WHAT IS REQUIRED.
Find how many lines below mention "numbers". Nothing but the number is needed.

RECORDED INFORMATION.

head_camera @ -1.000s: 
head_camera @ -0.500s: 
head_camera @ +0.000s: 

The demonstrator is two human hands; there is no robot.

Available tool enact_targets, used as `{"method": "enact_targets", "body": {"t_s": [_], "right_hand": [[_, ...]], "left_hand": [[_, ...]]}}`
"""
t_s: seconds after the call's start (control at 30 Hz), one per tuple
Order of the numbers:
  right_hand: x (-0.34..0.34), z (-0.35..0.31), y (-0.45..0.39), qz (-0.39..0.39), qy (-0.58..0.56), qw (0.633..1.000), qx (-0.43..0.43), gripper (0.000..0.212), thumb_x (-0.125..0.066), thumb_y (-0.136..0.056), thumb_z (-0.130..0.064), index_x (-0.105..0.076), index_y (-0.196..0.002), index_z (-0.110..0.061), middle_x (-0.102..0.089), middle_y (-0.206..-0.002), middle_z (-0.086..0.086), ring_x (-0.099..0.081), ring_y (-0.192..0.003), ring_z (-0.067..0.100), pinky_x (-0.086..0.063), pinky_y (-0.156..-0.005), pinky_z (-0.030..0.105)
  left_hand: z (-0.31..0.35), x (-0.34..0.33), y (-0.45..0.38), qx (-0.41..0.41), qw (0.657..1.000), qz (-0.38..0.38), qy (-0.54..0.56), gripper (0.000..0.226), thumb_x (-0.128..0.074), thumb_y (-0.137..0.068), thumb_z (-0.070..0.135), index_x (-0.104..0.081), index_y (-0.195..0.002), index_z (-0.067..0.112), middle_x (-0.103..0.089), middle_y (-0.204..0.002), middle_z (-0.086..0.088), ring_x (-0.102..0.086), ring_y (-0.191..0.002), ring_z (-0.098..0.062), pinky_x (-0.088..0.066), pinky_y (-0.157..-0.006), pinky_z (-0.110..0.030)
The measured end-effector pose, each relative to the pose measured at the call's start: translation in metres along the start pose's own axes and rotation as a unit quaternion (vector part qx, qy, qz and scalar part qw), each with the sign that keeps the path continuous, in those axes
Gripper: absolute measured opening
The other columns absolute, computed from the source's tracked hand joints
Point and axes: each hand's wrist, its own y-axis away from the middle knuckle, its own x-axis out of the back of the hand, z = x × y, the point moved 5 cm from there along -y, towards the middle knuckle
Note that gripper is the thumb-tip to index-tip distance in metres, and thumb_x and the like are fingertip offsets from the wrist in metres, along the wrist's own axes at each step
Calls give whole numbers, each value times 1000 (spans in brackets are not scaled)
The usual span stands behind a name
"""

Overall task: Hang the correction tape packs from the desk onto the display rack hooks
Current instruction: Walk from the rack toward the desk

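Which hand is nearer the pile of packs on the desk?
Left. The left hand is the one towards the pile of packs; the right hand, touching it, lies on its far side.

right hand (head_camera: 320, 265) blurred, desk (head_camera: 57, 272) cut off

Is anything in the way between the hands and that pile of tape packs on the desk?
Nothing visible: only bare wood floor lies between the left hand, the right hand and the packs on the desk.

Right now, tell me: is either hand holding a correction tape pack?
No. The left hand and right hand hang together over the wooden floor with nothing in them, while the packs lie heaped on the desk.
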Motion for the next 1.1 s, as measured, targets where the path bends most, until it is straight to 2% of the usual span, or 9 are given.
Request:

ANSWER BOX.
2